Joaquin Phoenix sfoggia solida interpretazione, dai tratti schizoidi e bipolari. Dagli occhi dell'attore trapela tristezza, perché il suo Joker è un personaggio triste, una vittima della società, quasi costretto a volgere al male per dare un senso alla sua vita da condannato all'emarginazione. De Niro rispolvera il suo personaggio di Re per una Notte (1983) da cui il regista ruba più di un'idea.

Buoni i costumi (specie il completo giallo-rosso finale), la colonna sonora, ma soprattutto la fotografia con una Gotham City che sembra molto più vecchia del 1981.

La regia predilige semisoggettive, con macchina da presa in continuo movimento e personaggi, auto e oggetti che entrano in scena superando la macchina da presa. Ritmo molto lento, sviluppo ad ampio respiro. 

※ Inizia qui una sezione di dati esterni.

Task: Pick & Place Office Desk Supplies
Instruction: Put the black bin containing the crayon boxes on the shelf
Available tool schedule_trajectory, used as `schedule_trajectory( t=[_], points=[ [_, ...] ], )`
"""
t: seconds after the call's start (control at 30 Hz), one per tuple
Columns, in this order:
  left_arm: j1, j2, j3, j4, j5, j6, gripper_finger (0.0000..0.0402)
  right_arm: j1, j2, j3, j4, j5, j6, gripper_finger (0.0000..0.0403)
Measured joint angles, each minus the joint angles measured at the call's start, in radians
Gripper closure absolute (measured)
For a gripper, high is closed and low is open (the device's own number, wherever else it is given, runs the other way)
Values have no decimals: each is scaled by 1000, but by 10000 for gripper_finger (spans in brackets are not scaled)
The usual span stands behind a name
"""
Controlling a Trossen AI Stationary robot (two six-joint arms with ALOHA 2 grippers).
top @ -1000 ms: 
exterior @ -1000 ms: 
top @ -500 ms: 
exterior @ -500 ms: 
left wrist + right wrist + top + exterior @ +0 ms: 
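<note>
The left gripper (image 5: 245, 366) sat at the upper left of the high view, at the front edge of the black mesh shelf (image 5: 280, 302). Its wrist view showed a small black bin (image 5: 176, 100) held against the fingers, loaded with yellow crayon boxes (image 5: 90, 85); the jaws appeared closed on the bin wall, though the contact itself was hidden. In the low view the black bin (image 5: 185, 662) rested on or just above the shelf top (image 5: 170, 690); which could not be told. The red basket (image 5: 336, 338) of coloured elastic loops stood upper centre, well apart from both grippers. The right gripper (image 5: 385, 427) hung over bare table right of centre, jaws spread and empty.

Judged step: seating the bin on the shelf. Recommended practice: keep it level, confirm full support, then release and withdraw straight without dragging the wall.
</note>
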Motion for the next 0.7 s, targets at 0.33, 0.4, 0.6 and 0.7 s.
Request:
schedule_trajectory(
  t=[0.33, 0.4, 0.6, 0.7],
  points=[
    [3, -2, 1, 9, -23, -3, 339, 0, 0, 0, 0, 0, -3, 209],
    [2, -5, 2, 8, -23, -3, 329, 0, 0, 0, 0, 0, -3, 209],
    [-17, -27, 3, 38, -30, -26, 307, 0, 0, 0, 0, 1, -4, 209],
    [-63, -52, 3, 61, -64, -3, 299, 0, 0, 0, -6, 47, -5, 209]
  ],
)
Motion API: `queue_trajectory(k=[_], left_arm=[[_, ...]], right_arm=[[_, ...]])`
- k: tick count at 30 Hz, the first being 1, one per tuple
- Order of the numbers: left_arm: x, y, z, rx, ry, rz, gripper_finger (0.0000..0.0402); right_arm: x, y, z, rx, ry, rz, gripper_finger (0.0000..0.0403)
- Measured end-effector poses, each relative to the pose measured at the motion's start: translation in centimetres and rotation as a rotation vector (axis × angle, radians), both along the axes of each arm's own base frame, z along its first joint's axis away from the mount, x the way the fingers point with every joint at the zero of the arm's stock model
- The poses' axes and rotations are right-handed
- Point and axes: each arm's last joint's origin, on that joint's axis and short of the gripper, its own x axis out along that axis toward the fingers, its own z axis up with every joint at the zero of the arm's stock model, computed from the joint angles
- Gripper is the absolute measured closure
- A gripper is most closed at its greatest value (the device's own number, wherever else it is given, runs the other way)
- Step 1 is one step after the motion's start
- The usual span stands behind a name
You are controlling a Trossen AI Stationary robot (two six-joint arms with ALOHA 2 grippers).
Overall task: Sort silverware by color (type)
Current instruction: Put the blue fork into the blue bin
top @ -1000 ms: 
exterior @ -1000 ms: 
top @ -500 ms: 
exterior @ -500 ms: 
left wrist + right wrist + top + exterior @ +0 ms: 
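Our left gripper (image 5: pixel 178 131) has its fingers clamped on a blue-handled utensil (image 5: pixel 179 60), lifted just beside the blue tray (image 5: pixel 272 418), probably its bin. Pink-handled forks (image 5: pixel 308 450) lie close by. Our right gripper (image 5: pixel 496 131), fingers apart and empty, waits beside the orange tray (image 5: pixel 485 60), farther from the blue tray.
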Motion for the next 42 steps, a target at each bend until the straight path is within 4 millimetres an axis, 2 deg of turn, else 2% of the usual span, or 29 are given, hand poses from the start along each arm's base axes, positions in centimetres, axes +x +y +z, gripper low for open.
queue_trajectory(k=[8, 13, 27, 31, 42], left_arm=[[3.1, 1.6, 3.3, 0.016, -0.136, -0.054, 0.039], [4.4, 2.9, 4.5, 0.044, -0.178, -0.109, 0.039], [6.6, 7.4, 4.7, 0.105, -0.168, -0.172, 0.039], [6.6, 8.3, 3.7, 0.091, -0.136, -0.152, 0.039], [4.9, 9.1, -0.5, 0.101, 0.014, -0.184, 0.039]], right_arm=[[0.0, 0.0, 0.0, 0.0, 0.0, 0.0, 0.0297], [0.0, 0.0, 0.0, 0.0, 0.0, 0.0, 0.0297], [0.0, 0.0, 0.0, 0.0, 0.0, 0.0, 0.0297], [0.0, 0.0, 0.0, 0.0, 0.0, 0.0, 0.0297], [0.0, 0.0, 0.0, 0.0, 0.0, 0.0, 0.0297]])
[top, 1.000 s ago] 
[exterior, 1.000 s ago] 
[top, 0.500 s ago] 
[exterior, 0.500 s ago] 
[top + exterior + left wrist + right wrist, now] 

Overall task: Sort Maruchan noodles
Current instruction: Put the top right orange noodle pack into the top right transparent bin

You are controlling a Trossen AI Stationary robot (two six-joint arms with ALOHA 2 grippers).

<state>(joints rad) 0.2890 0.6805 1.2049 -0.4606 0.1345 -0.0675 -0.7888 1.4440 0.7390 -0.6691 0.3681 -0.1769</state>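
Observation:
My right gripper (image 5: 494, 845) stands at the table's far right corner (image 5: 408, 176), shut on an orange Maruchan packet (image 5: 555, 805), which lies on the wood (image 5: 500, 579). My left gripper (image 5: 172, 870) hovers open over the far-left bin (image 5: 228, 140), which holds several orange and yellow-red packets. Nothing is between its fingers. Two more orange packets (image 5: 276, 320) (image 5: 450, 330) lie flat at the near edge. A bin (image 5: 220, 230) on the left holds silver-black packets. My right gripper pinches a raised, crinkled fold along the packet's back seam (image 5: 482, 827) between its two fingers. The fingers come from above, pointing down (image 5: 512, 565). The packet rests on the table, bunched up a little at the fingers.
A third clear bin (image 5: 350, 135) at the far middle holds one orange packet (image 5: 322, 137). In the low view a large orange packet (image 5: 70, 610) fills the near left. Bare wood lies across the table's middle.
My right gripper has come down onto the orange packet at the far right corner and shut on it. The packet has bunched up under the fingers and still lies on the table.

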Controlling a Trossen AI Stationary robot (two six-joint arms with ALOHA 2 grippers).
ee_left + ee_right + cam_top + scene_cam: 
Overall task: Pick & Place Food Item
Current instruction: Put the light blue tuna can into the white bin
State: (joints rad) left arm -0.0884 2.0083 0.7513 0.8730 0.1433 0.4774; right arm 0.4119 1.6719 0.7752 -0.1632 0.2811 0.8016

Da segnalare la sequenza in cui si assiste all'assassinio di Thomas Wayne, uscito col figlio e la moglie dal cinema (dove si proietta un film di Zorro), girata come nella saga Batman di Christopher Nolan. 

Sorprende constatare l'enorme successo riscosso dalla pellicola, peraltro vietata ai minori di 14 anni (a ragione, per la presenza di due omicidi particolarmente violenti e grandguignoleschi), che ha poco del commerciale, preferendo contenuti più profondi sul versante psicologico.